Exercise instructions: Sort through the material below and copy each line with "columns".

Stored data:
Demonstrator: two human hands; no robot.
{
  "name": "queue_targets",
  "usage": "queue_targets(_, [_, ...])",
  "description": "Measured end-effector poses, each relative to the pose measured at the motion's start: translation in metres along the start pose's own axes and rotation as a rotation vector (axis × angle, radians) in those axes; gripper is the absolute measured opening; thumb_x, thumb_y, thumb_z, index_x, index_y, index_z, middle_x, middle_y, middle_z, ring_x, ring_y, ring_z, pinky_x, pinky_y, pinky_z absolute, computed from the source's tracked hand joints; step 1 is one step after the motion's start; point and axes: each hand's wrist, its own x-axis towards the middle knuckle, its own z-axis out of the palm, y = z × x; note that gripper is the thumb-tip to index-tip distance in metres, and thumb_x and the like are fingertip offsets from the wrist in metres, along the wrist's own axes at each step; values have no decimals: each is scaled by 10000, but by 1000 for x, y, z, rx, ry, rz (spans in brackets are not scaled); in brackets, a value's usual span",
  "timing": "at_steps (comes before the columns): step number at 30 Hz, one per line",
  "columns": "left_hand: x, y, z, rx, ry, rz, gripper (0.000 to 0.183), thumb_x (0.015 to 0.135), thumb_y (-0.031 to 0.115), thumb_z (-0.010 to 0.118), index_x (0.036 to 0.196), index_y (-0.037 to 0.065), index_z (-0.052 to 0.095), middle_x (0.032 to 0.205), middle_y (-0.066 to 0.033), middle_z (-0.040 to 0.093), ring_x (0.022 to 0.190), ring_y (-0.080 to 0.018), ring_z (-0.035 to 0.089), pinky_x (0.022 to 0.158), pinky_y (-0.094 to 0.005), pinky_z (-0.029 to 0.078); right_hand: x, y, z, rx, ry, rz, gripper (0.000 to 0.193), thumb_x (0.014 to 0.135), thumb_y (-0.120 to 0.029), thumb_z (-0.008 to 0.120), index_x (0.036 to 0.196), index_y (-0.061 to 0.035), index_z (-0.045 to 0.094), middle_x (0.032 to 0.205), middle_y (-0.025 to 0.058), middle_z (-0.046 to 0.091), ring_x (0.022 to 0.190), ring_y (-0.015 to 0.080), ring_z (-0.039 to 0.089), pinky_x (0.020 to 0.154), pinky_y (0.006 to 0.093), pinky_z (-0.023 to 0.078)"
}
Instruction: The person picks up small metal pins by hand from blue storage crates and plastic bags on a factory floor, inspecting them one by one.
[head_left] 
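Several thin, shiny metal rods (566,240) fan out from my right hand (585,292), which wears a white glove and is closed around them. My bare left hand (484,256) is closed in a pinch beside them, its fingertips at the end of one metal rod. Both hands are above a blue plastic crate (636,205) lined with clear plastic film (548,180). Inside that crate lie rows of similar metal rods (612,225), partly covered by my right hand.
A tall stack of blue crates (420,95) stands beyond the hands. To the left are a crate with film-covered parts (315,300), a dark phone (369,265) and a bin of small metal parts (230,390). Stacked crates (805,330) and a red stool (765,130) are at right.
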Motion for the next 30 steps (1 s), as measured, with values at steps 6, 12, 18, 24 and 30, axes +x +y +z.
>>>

Task output:
  "timing": "at_steps (comes before the columns): step number at 30 Hz, one per line",
  "columns": "left_hand: x, y, z, rx, ry, rz, gripper (0.000 to 0.183), thumb_x (0.015 to 0.135), thumb_y (-0.031 to 0.115), thumb_z (-0.010 to 0.118), index_x (0.036 to 0.196), index_y (-0.037 to 0.065), index_z (-0.052 to 0.095), middle_x (0.032 to 0.205), middle_y (-0.066 to 0.033), middle_z (-0.040 to 0.093), ring_x (0.022 to 0.190), ring_y (-0.080 to 0.018), ring_z (-0.035 to 0.089), pinky_x (0.022 to 0.158), pinky_y (-0.094 to 0.005), pinky_z (-0.029 to 0.078); right_hand: x, y, z, rx, ry, rz, gripper (0.000 to 0.193), thumb_x (0.014 to 0.135), thumb_y (-0.120 to 0.029), thumb_z (-0.008 to 0.120), index_x (0.036 to 0.196), index_y (-0.061 to 0.035), index_z (-0.045 to 0.094), middle_x (0.032 to 0.205), middle_y (-0.025 to 0.058), middle_z (-0.046 to 0.091), ring_x (0.022 to 0.190), ring_y (-0.015 to 0.080), ring_z (-0.039 to 0.089), pinky_x (0.020 to 0.154), pinky_y (0.006 to 0.093), pinky_z (-0.023 to 0.078)"

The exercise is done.